On 5/22/20 11:26, Gabriel Becker wrote:
> I understand that this is consistent but it also strikes me as an 
> enormous 'gotcha' of a magnitude that 'we' are trying to avoid/smooth 
> over at this point in user-facing R space.
> 
> For the record I'm not suggesting it should return something other than 
> "", and in particular I'm not arguing that any call to paste /that does 
> not return an error/ with non-NULL collapse should return a character 
> vector of length one.
> 
> Rather I'm pointing out that it could (perhaps should, imo) simply be an 
> error, which is also consistent, in the strict sense, with 
> previous behavior in that it is the developer simply declining to extend 
> the recycle0 argument to the full parameter space (there is no rule that 
> says we must do so, arguments whose use is incompatible with other 
> arguments can be reasonable and called for).
> 
> I don't feel feel super strongly that reeturning "" in this and similar 
> cases horrible and should never happen, but i'd bet dollars to donuts 
> that to the extent that behavior occurs it will be a disproportionately 
> major source of bugs, and i think thats at least worth considering in 
> addition to pure consistency.
> 
> ~G
> 
> On Fri, May 22, 2020 at 9:50 AM William Dunlap <wdunlap using tibco.com 
> <mailto:wdunlap using tibco.com>> wrote:
> 
>     I agree with Herve, processing collapse happens last so
>     collapse=non-NULL always leads to a single character string being
>     returned, the same as paste(collapse="").  See the altPaste function
>     I posted yesterday.
> 
>     Bill Dunlap
>     TIBCO Software
>     wdunlap tibco.com
>     <https://urldefense.proofpoint.com/v2/url?u=http-3A__tibco.com&d=DwMFaQ&c=eRAMFD45gAfqt84VtBcfhQ&r=BK7q3XeAvimeWdGbWY_wJYbW0WYiZvSXAJJKaaPhzWA&m=Z1o-HO3_OqxOR9LaRguGvnG7X4vF_z1_q13I7zmjcfY&s=7ZT1IjmexPqsDBhrV3NspPTr8M8XiMweEwJWErgAlqw&e=>
> 
> 
>     On Fri, May 22, 2020 at 9:12 AM Hervé Pagès <hpages using fredhutch.org
>     <mailto:hpages using fredhutch.org>> wrote:
> 
>         I think that
> 
>              paste(c("a", "b"), NULL, c("c",  "d"),  sep = " ", collapse
>         = ",",
>         recycle0=TRUE)
> 
>         should just return an empty string and don't see why it needs to
>         emit a
>         warning or raise an error.
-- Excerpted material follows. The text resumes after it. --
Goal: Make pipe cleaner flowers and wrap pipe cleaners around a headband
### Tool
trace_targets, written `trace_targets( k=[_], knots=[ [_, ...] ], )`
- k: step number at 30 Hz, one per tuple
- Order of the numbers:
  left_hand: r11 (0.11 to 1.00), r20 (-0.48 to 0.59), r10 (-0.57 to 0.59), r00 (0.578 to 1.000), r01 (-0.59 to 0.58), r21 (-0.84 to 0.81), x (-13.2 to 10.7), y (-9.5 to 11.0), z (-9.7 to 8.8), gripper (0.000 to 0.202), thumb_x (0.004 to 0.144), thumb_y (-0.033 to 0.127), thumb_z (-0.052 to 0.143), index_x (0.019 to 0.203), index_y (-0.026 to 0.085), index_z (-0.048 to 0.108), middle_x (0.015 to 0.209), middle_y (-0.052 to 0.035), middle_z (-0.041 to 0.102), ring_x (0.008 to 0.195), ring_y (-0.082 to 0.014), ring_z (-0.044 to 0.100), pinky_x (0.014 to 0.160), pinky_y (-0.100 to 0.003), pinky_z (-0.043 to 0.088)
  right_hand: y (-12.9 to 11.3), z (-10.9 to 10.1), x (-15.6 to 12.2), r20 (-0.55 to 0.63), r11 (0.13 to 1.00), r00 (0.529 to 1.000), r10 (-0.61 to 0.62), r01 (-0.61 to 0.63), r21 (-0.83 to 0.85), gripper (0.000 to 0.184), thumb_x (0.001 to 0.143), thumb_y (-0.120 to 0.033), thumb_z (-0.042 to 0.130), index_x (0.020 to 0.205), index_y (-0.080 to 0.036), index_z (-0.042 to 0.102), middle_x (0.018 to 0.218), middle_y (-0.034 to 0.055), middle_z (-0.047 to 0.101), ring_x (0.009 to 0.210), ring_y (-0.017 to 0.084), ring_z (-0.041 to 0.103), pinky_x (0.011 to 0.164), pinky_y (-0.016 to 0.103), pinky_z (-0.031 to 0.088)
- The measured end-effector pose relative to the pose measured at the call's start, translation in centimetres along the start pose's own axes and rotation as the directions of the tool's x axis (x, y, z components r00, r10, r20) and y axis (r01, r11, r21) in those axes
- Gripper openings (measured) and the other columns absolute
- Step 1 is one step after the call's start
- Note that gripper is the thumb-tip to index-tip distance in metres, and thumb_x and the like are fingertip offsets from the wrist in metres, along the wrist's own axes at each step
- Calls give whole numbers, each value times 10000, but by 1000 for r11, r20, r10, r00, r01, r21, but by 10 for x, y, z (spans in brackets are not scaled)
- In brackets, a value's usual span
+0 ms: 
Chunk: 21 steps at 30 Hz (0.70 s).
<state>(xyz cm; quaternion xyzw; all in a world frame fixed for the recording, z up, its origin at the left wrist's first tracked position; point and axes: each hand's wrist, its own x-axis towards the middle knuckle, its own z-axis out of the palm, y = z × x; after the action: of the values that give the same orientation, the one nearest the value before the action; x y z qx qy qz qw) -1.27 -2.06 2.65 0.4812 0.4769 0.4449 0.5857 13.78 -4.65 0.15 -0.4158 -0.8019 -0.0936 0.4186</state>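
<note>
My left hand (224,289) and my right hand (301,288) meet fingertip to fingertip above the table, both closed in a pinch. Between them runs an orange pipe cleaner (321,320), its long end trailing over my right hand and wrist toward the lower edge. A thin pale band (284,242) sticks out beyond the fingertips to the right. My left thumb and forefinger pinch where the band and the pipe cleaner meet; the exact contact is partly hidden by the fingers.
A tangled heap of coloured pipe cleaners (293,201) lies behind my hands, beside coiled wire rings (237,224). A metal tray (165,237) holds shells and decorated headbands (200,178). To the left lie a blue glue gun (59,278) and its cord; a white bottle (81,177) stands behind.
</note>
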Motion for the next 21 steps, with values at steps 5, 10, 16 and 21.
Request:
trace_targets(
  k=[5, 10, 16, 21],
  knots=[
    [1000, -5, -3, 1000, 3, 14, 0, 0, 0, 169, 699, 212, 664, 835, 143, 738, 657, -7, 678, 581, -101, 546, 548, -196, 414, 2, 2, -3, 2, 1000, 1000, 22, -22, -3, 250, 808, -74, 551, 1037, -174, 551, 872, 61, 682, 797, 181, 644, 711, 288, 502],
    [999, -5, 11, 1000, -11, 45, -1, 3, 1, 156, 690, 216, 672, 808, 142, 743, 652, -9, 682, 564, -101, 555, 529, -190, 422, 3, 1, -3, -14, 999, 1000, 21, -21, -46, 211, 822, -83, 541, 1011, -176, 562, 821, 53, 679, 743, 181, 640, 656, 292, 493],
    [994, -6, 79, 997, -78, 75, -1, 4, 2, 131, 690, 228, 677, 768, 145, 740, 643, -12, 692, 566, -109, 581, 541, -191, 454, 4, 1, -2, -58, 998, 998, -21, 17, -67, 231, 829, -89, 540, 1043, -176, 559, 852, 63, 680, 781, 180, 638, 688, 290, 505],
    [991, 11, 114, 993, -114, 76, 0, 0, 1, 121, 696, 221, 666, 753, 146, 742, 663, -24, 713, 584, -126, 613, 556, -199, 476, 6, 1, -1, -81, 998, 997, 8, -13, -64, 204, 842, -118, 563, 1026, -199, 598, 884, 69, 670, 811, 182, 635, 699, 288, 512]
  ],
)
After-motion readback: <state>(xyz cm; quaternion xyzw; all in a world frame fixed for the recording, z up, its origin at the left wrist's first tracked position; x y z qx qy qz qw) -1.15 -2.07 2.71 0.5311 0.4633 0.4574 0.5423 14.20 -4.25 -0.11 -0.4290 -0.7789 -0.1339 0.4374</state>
To me it does exactly what the user
>         is asking
>         for, which is to change how the 3 arguments are recycled
>         **before** the
>         'sep' operation.
> 
>         The 'recycle0' argument has no business in the 'collapse' operation
>         (which comes after the 'sep' operation): this operation still
>         behaves
>         like it always had.
> 
>         That's all there is to it.
> 
>         H.
> 
> 
>         On 5/22/20 03:00, Gabriel Becker wrote:
>          > Hi Martin et al,
>          >
>          >
>          >
>          > On Thu, May 21, 2020 at 9:42 AM Martin Maechler
>          > <maechler using stat.math.ethz.ch
>         <mailto:maechler using stat.math.ethz.ch>
>         <mailto:maechler using stat.math.ethz.ch
>         <mailto:maechler using stat.math.ethz.ch>>> wrote:
>          >
>          >      >>>>> Hervé Pagès
>          >      >>>>>     on Fri, 15 May 2020 13:44:28 -0700 writes:
>          >
>          >          > There is still the situation where **both** 'sep' and
>          >     'collapse' are
>          >          > specified:
>          >
>          >          >> paste(integer(0), "nth", sep="", collapse=",")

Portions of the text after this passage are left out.